Garota de programa admite ter matado cliente por asfixia após receber R$ 54 mil para fetiche perigoso

Publicado em 08/05/2026, às 14h04
Foto: Reprodução/Redes Sociais
Foto: Reprodução/Redes Sociais

Por Extra Online

Michaela Rylaarsdam, uma mulher casada de 32 anos que trabalha como garota de programa e modelo no OnlyFans, admitiu ter matado um cliente durante um fetiche perigoso, resultando em sua condenação em tribunal em San Diego, Califórnia.

O cliente, Michael Dale, de 55 anos, morreu de asfixia após Michaela usar fita adesiva e um saco plástico em sua cabeça, prática que é considerada de alto risco e conhecida como asfixia erótica.

Michaela será sentenciada no próximo mês, com expectativa de pena de quatro anos de prisão, enquanto seu advogado argumenta que não houve intenção de matar, destacando o consentimento do cliente como um fator atenuante.

Resumo gerado por IA

Uma mulher casada que atua como garota de programa e modelo no OnlyFans admitiu ter matado um cliente que a havia contratado para a realização de um fetiche perigoso. Michaela Rylaarsdam, de 32 anos, declarou-se culpada em tribunal de San Diego (Califórnia, EUA) nesta semana.

No próximo mês, Michaela será setenciada. Acredita-se que ela receba pena de quatro anos de prisão.

O cliente, Michael Dale, que tinha 55 anos, morreu de asfixia.

Durante o programa, pelo qual Michaela recebeu US$ 11 mil (cerca de R$ 54 mil), a profissional do sexo colocou fita adesiva sobre a boca de Dale e um saco plástico em volta da cabeça. Como suas mãos estavam amarradas, Michael não conseguiu remover o plástico.

Michael permaneceu com o plástico em volta da cabeça por 8 minutos. Percebendo a gravidade da situação, Michaela ligou para o 911 (serviço de emergências nos EUA). Paramédicos não demoraram a chegar, mas havia pouco a fazer. O cliente foi declarado com morte cerebral no dia seguinte, de acordo com o "NY Post".

Michaela é casada com Brandon Rylaarsdam e tem três filhos. O marido sabia da atividade profissional dela e até ajudava Michaela a administrar o negócio, especialmente o site criado por ela — Secret Hostess — para exibir fotos e anunciar os seus serviços.

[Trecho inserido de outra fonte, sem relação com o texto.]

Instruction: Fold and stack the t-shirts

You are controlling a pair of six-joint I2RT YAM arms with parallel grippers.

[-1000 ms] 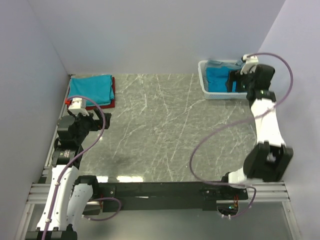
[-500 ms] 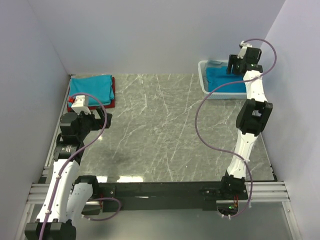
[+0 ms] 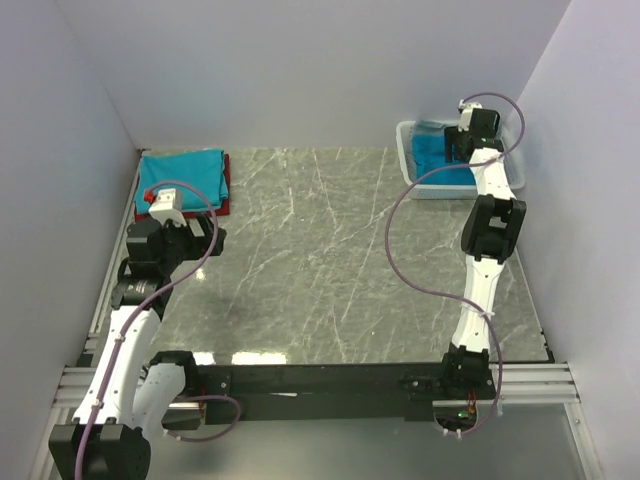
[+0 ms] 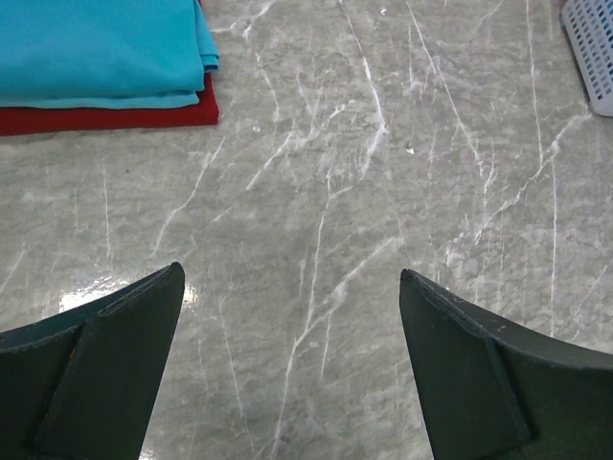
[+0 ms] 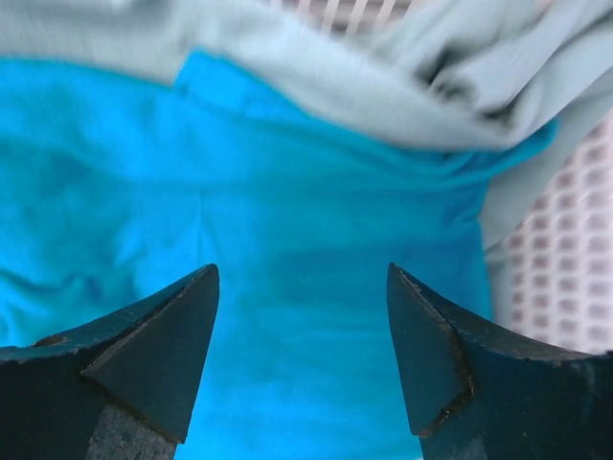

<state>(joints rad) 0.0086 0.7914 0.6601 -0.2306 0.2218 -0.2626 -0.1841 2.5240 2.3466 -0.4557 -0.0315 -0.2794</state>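
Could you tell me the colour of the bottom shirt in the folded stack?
The bottom shirt is dark red; the left wrist view shows it best.

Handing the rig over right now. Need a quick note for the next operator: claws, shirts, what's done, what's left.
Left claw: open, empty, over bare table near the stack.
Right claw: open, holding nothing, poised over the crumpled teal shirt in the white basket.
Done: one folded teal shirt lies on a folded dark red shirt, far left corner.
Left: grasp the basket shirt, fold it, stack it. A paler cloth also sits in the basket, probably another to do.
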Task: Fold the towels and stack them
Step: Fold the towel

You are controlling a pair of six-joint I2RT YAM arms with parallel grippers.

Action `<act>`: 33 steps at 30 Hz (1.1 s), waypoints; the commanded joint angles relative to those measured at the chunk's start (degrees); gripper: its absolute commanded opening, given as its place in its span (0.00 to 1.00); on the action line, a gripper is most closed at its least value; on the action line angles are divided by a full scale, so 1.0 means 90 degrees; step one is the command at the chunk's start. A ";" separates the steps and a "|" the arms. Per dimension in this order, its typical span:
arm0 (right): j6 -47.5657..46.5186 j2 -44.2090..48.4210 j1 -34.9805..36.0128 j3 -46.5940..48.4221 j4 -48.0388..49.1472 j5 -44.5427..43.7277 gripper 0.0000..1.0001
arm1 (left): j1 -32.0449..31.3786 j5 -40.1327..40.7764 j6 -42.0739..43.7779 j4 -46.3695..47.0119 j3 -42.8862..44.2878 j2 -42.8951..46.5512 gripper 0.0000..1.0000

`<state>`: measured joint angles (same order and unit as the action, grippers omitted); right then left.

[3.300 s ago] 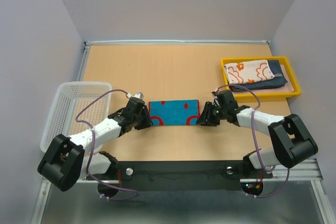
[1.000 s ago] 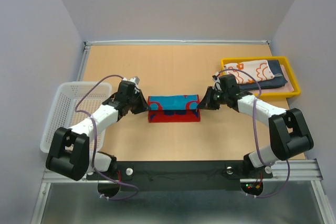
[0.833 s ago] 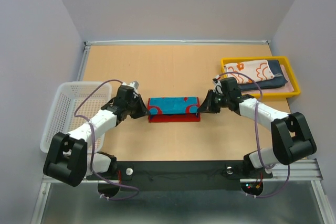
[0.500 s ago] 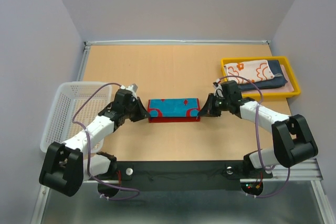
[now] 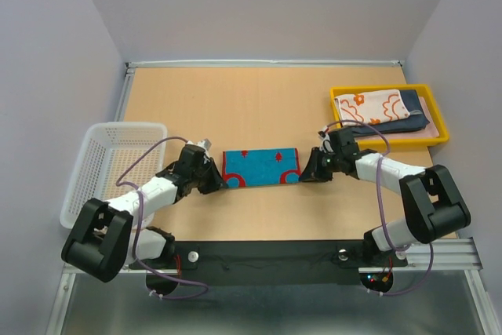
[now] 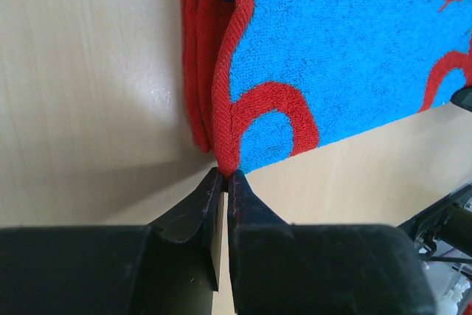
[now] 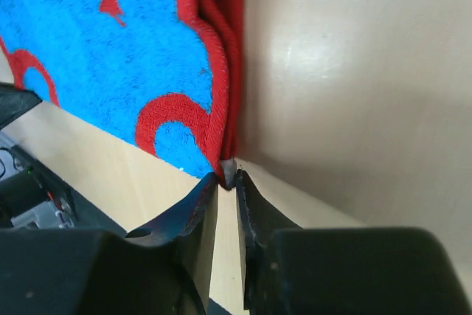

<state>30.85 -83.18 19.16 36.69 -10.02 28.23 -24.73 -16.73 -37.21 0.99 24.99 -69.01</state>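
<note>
A folded towel point(image 5: 260, 165), blue with red border and red shapes, lies at the table's middle. In the left wrist view its layered red edges point(image 6: 203, 57) stack at one end. My left gripper point(image 5: 220, 183) point(image 6: 225, 175) is shut on the towel's near left corner. My right gripper point(image 5: 304, 176) point(image 7: 227, 178) pinches the near right corner point(image 7: 221, 156), with only a narrow gap between the fingertips and a small grey tag caught there. An orange-and-white towel point(image 5: 369, 106) lies folded on a dark navy towel point(image 5: 416, 121) in the tray.
The yellow tray point(image 5: 376, 88) sits at the back right of the wooden table. A white mesh basket point(image 5: 125, 125) stands at the left edge. Grey walls close in the back and sides.
Both grippers have drawn the towel's gripped edge from the far side to the near side, laying the blue face over the red strip. The right jaws have parted slightly.
</note>
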 commanded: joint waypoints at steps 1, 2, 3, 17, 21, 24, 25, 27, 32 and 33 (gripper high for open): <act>-0.0195 0.0295 -0.0029 0.0133 -0.0010 -0.0402 0.30 | -0.0045 0.0355 -0.0103 0.0163 -0.0140 0.0186 0.21; -0.0195 0.0403 -0.0029 0.0133 -0.0010 -0.0402 0.31 | -0.0045 0.0413 -0.0133 0.0134 -0.0131 0.0265 0.21; -0.0166 0.0510 -0.0029 0.0142 -0.0029 -0.0383 0.39 | -0.0045 0.0549 -0.0162 0.0008 -0.0111 0.0449 0.29; 0.0097 0.0591 0.0078 0.1216 0.0671 0.0135 0.48 | -0.0308 0.1146 -0.0065 -0.0678 0.1256 0.0921 0.48; 0.0351 -0.0053 0.0098 0.1207 0.1688 0.0028 0.46 | -0.0455 0.1107 0.0052 -0.0151 0.1432 0.0092 0.36; 0.0507 -0.0640 0.0098 0.1148 0.2341 -0.0031 0.45 | -0.0455 0.1204 0.0111 0.0434 0.1510 -0.0873 0.27; 0.0517 -0.0776 0.0098 0.1129 0.2441 -0.0079 0.45 | -0.0446 0.1282 0.0130 0.0514 0.1558 -0.1041 0.25; 0.0508 -0.1119 0.0098 0.1070 0.2607 -0.0333 0.44 | -0.0397 0.1438 0.0150 0.0573 0.1627 -0.1363 0.19; 0.0264 -0.1276 0.0069 0.0807 0.2579 -0.0773 0.43 | -0.0172 0.1527 0.0287 0.0534 0.1666 -0.1970 0.14; 0.0177 -0.1121 0.0069 0.0710 0.2482 -0.0831 0.43 | -0.0143 0.1527 0.0316 0.0505 0.1657 -0.1971 0.14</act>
<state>34.33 -95.66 19.57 45.12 8.40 24.51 -27.24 -5.63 -36.62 4.82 38.33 -86.17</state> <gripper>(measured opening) 0.437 0.145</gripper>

Na página, a americana se descreve como uma "criação sofisticada e elegante" com "10 anos de experiência". Ela diz diz especialista em "lap dance acrobática". Michaela também atuava por videochamadas, cobrando US$ 150 (R$ 740) por sessão.

Seu advogado, Dan Cohen, afirmou que Michaela não tinha intenção de matar o clidente, argumentando que, embora o consentimento não seja uma defesa legal, é "certamente um fator atenuante".

"Não houve intenção de matar e nem tentativa de encobrir o ocorrido. E ela agiu de forma apropriada quando percebeu que isso era um problema. Definitivamente, há um elemento consensual. Não apenas algo com que ele consentiu, mas algo que ele buscou ativamente", declarou ele.

O fetiche sadomasoquista visto no caso é chamado de asfixia erótica, que consiste na restrição intencional de oxigênio ao cérebro para aumentar o prazer sexual. É considerada uma prática de alto risco de morte acidental.